Date of Award:
Doctor of Education (EdD)
Instructional Technology and Learning Sciences
The purpose of this study was to gain insight into the emerging field of electronic distance education CEDE) so as to improve and enhance the delivery of educational programs utilizing EDE. The study was conducted at Utah State University, using an EDE-method (COM-NET) as the research setting. Thirty-seven instructors taught 45 courses over the COM-NET system from Fall quarter, 1985 through Summer quarter, 1986.
The design of this study was based upon simple correlation coefficient matrices and the subsequent prediction models of multiple regression analysis. Contextual data were gathered from a solicited instructor self-reporting instrument. The objective was to identify potential relationships between teaching styles and instructional utilities employed on student satisfaction and student performance in an EDE-based learning system. Teaching style data were gathered using the Gregorc Style Delineator (GSD). Instructional utilities data were gathered using the Instructional Utilities Inventory (IUI). Student satisfaction was measured using the USU course evaluation form and student performance assessments were made by using mean grades for those courses taught via COM-NET during the time period of concern in this study. The Abstract/Random teaching style had an effect on student satisfaction. Discovery techniques had an effect on student performance. The Abstract/Random and the Abstract/Sequential teaching styles utilized abstract devices.

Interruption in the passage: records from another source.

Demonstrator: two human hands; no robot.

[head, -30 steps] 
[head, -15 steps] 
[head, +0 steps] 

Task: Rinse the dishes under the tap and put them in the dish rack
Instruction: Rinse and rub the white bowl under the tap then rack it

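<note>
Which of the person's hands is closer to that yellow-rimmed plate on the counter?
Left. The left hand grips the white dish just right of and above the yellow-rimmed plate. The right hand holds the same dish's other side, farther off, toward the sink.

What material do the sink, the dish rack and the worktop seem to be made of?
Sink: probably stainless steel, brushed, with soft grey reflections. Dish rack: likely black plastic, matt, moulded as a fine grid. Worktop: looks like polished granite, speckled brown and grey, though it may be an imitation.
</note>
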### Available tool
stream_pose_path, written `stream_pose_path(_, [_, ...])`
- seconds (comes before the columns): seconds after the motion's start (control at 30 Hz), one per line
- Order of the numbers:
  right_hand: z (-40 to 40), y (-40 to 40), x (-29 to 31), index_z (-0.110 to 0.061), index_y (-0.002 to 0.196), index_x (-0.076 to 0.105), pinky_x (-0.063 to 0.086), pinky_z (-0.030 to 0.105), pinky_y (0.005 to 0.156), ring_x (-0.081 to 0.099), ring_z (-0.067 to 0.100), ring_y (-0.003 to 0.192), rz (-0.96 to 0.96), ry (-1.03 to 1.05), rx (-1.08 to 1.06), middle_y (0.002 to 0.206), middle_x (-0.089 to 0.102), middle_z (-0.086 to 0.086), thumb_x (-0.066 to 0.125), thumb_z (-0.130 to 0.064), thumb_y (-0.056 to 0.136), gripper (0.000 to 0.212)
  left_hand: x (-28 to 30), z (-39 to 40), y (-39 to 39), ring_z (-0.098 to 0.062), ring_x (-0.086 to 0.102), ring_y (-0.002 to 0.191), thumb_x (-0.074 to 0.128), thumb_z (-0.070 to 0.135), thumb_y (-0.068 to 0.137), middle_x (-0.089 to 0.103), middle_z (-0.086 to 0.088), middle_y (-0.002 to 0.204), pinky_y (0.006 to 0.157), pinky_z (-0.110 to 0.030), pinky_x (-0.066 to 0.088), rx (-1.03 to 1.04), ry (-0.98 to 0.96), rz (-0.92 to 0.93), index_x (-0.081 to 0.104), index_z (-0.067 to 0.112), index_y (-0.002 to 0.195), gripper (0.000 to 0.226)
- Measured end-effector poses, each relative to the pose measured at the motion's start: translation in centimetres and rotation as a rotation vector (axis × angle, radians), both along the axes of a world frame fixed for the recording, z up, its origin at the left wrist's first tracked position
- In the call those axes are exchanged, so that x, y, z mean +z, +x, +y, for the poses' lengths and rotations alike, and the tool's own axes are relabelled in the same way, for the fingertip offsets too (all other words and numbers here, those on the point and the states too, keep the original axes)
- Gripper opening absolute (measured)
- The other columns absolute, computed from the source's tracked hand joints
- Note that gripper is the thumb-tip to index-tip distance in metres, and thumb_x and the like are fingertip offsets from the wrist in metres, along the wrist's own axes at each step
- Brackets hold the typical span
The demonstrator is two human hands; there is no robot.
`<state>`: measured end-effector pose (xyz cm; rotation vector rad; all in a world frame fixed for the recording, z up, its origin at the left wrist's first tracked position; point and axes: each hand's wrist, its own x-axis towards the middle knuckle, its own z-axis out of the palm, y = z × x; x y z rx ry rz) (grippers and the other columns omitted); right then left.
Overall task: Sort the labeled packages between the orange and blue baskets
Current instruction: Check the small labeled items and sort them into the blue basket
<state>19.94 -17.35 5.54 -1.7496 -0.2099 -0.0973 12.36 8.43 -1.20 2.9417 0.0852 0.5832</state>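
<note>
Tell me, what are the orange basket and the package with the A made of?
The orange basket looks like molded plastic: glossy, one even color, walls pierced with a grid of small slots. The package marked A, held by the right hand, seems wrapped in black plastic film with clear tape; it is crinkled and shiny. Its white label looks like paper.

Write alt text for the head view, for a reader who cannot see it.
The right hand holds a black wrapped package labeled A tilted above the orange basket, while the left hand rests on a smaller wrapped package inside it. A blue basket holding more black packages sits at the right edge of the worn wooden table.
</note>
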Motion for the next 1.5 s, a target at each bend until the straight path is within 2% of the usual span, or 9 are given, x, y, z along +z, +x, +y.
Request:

Instructors were generally enthusiastic about their COM-NET teaching experience. The need for improved on-campus administrative awareness and support in terms of released time and money were identified as measures to improve the system. Instructional flexibility was stressed as important. The COM-NET students performed as well as on-campus students, due in part to their maturity and experiences.

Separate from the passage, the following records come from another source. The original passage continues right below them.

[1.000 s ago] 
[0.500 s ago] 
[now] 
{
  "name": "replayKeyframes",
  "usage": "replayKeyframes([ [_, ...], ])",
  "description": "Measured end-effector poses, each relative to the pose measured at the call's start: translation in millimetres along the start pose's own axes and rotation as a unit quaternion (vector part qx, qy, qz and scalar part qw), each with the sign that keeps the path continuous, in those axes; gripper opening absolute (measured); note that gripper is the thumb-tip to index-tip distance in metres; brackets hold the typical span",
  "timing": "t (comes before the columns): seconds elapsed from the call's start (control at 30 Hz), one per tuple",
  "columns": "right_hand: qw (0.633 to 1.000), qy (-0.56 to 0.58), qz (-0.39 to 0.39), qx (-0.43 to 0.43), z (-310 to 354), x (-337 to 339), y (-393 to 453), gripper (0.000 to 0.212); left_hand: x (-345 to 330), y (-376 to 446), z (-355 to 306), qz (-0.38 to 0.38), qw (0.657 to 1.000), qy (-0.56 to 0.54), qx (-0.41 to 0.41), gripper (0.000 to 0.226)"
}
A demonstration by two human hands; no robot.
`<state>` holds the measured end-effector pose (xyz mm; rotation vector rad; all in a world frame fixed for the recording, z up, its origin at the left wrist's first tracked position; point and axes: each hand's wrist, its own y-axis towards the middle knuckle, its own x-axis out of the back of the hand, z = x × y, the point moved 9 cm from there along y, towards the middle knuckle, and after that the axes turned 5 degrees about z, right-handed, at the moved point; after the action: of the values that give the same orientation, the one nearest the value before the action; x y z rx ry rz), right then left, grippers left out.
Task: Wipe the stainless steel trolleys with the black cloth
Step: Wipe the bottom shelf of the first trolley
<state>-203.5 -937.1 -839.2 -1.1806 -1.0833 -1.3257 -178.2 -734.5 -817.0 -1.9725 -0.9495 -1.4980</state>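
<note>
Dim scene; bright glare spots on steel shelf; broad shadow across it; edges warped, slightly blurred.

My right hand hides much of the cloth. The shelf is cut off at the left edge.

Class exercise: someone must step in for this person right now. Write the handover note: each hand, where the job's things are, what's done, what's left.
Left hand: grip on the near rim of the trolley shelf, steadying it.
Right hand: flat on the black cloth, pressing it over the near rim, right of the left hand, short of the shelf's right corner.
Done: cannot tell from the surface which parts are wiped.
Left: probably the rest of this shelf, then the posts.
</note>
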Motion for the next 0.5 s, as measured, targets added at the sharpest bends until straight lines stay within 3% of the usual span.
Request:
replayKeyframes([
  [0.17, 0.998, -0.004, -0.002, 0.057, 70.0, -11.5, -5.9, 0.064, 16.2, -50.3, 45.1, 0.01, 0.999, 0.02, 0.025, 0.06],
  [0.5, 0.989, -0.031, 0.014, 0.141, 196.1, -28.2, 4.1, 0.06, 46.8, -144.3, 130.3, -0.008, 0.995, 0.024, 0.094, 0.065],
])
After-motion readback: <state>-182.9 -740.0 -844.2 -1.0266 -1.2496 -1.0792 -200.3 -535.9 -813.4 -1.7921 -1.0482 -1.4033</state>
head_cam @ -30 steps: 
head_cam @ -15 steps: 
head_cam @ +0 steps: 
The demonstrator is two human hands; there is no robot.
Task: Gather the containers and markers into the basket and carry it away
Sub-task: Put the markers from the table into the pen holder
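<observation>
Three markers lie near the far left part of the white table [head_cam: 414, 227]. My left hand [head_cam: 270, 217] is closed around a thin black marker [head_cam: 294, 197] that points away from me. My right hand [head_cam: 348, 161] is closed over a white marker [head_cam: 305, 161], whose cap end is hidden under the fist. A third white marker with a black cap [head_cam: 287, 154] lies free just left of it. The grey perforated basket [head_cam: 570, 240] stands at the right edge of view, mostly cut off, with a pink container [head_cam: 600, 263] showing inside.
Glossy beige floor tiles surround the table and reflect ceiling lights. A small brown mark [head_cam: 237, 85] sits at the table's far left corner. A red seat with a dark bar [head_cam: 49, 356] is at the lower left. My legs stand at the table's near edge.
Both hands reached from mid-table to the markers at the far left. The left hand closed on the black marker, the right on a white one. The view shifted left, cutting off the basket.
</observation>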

It was concluded that instructional presentations have a significant effect on student outcomes. Given the emerging EDE methods more study is necessary to determine precise instructional procedures which result in improved student performances when learning via an EDE system.
Seamons, R. Alan, "The Effect of Instructional Presentation on Student Satisfaction and Performance as Demonstrated in an Electronic Distance Educational (EDE) Delivery System" (1987). All Graduate Theses and Dissertations. 4643.